MATERIAL SUPPLIED: Begin

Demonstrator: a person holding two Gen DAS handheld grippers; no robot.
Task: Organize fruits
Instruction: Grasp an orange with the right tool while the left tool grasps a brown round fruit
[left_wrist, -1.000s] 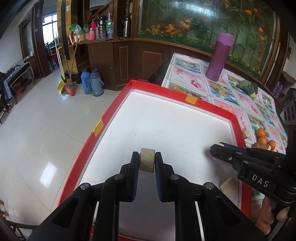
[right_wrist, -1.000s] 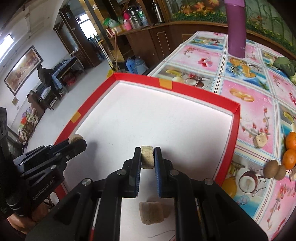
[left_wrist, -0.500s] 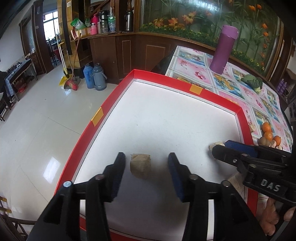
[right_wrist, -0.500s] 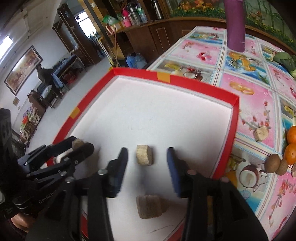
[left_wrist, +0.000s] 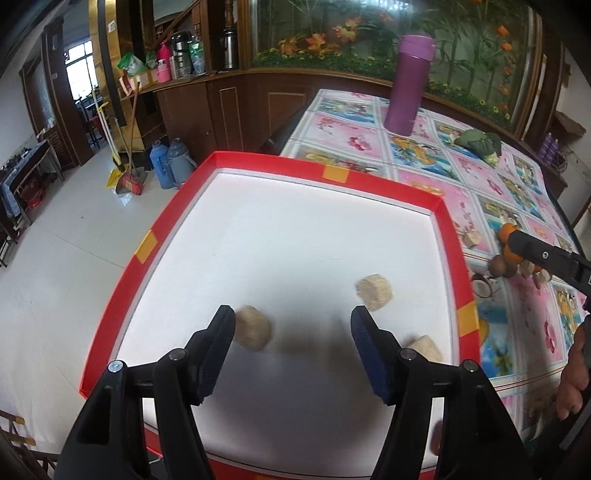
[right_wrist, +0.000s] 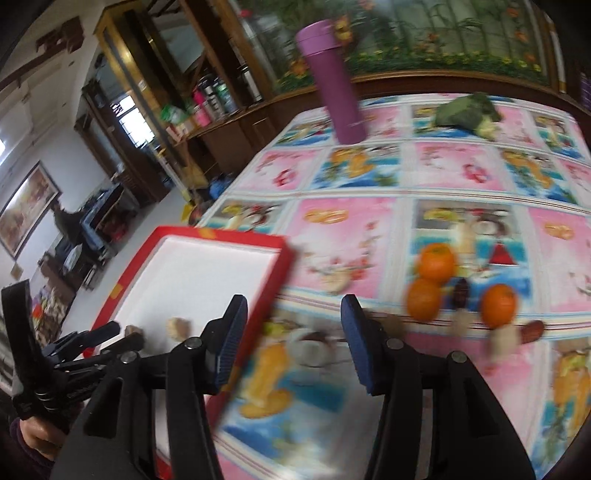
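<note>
While jaws gape, purple flask (left_wrist: 406, 85), oranges (right_wrist: 436, 262), broom (left_wrist: 130, 181) nearby

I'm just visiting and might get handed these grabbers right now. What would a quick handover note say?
Left gripper: open, empty, over the red tray.
Right gripper: open, empty, out over the flowered tablecloth, pointing toward the fruit.
Done: three tan chunks lie in the tray, one by the left finger, one further right, one near the right rim.
Left: three oranges, brown fruits and more tan chunks lie on the cloth beside the tray. That view is blurred, so check the exact count.
</note>
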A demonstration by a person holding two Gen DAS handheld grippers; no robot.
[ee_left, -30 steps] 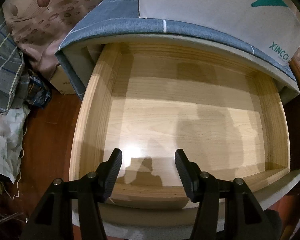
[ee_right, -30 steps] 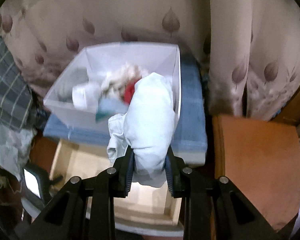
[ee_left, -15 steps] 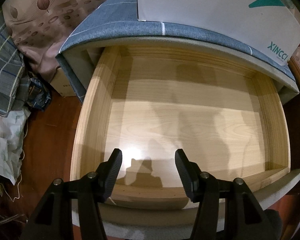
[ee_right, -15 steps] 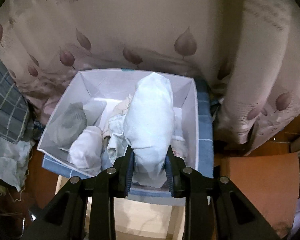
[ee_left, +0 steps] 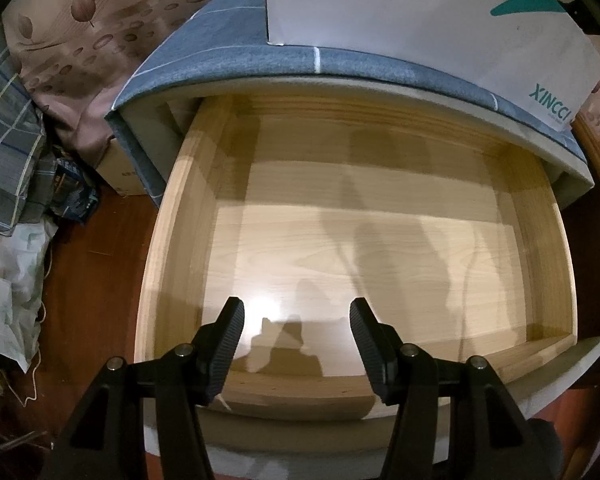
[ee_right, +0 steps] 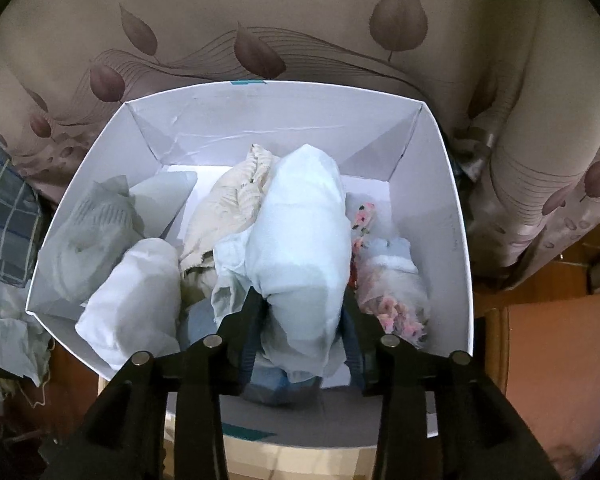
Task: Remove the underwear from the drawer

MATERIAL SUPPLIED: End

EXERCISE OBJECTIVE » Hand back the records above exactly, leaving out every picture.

TASK RESPONSE »
Demonstrator: a person holding two Gen DAS handheld grippers; no robot.
Task: Organize fruits
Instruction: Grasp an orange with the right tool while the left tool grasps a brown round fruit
[left_wrist, -1.000s] 
[right_wrist, -1.000s] 
[left_wrist, -0.500s] 
[right_wrist, -0.500s] 
[left_wrist, +0.000s] 
[right_wrist, +0.000s] 
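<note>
While jaws gape, purple flask (left_wrist: 406, 85), oranges (right_wrist: 436, 262), broom (left_wrist: 130, 181) nearby

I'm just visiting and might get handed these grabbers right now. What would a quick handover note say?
Left gripper: open, empty, over the red tray.
Right gripper: open, empty, out over the flowered tablecloth, pointing toward the fruit.
Done: three tan chunks lie in the tray, one by the left finger, one further right, one near the right rim.
Left: three oranges, brown fruits and more tan chunks lie on the cloth beside the tray. That view is blurred, so check the exact count.
</note>
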A demonstration by a person holding two Gen DAS handheld grippers; no robot.
[ee_left, -30 steps] 
[ee_right, -30 steps] 
[ee_left, -15 steps] 
[ee_right, -15 steps] 
[ee_left, +0 steps] 
[ee_right, +0 steps] 
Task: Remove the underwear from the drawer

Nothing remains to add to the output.